▶ How to complete this task:
Should the listing contain images, exclude them; give the rest again exactly.
Start of Data records
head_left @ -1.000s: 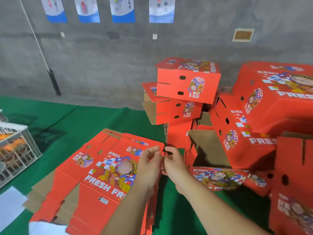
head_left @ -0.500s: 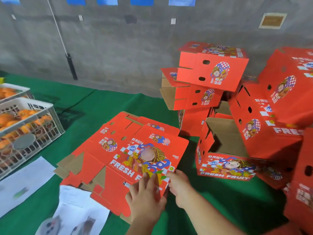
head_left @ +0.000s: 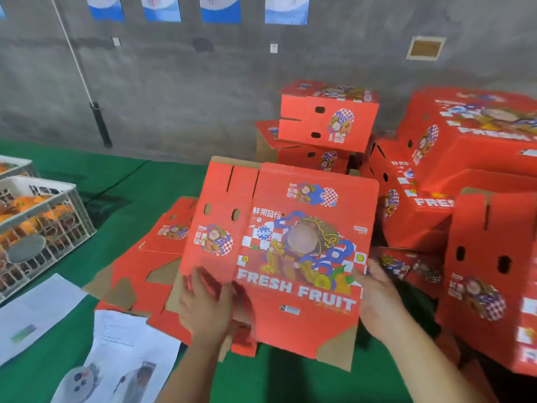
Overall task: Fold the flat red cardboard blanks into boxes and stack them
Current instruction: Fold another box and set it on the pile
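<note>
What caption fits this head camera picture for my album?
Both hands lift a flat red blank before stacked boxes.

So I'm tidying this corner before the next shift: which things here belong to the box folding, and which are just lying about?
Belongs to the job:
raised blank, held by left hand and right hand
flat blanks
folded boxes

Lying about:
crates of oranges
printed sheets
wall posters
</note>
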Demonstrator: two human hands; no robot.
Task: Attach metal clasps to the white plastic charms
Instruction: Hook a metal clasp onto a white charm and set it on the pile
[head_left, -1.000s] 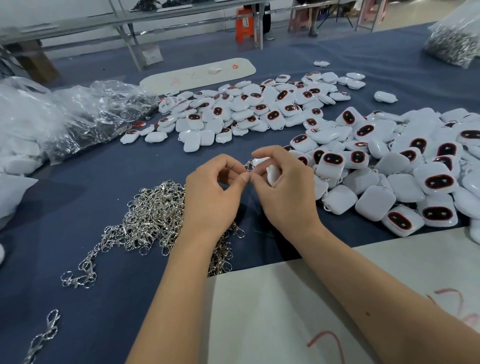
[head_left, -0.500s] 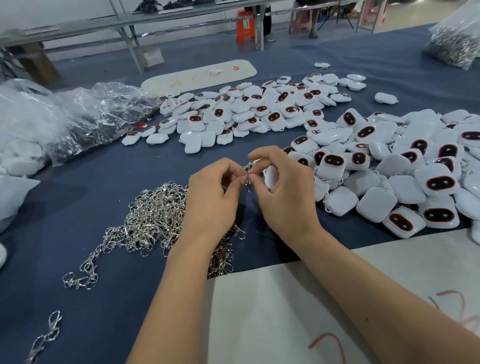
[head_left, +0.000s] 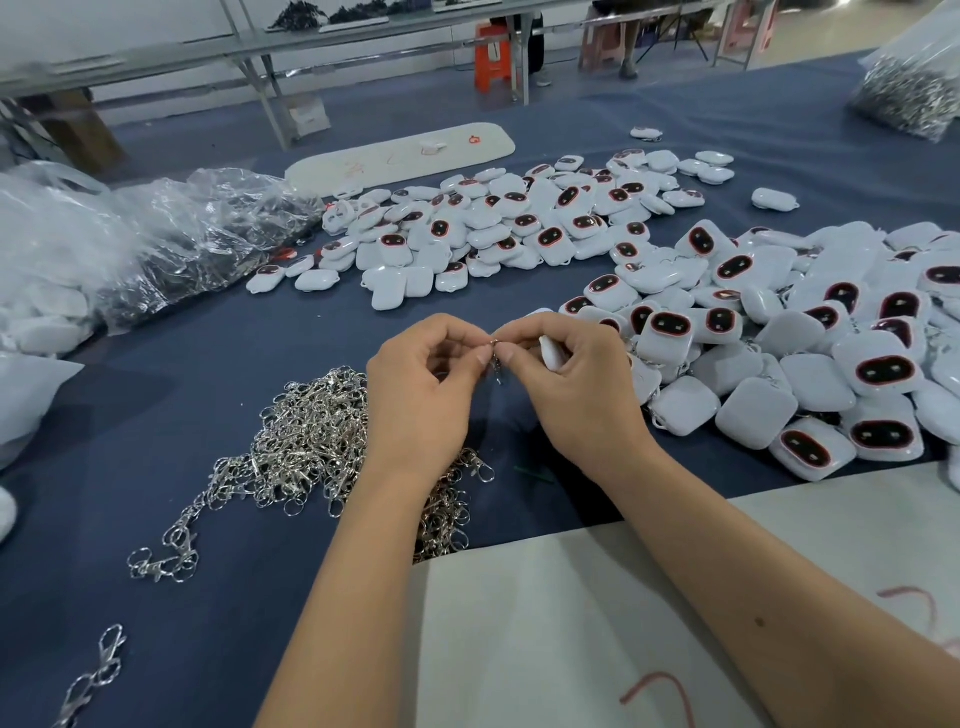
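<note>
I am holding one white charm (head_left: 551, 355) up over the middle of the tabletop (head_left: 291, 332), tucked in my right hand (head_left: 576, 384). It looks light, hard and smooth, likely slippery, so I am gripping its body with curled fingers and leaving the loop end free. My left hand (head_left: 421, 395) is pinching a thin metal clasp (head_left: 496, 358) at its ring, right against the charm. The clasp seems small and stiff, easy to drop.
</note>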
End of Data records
▶ Exercise solution:
head_left @ -1.000s: 
head_left @ -0.500s: 
head_left @ +0.000s: 
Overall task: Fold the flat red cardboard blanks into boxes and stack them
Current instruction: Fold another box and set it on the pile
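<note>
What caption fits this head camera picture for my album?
Both hands lift a flat red blank before stacked boxes.

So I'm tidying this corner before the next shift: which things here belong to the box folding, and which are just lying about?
Belongs to the job:
raised blank, held by left hand and right hand
flat blanks
folded boxes

Lying about:
crates of oranges
printed sheets
wall posters
</note>
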Demonstrator: two human hands; no robot.
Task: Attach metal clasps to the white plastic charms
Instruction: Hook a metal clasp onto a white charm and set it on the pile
[head_left, -1.000s] 
[head_left, -0.500s] 
[head_left, +0.000s] 
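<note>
I am holding one white charm (head_left: 551, 355) up over the middle of the tabletop (head_left: 291, 332), tucked in my right hand (head_left: 576, 384). It looks light, hard and smooth, likely slippery, so I am gripping its body with curled fingers and leaving the loop end free. My left hand (head_left: 421, 395) is pinching a thin metal clasp (head_left: 496, 358) at its ring, right against the charm. The clasp seems small and stiff, easy to drop.
</note>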

There is no more to this output.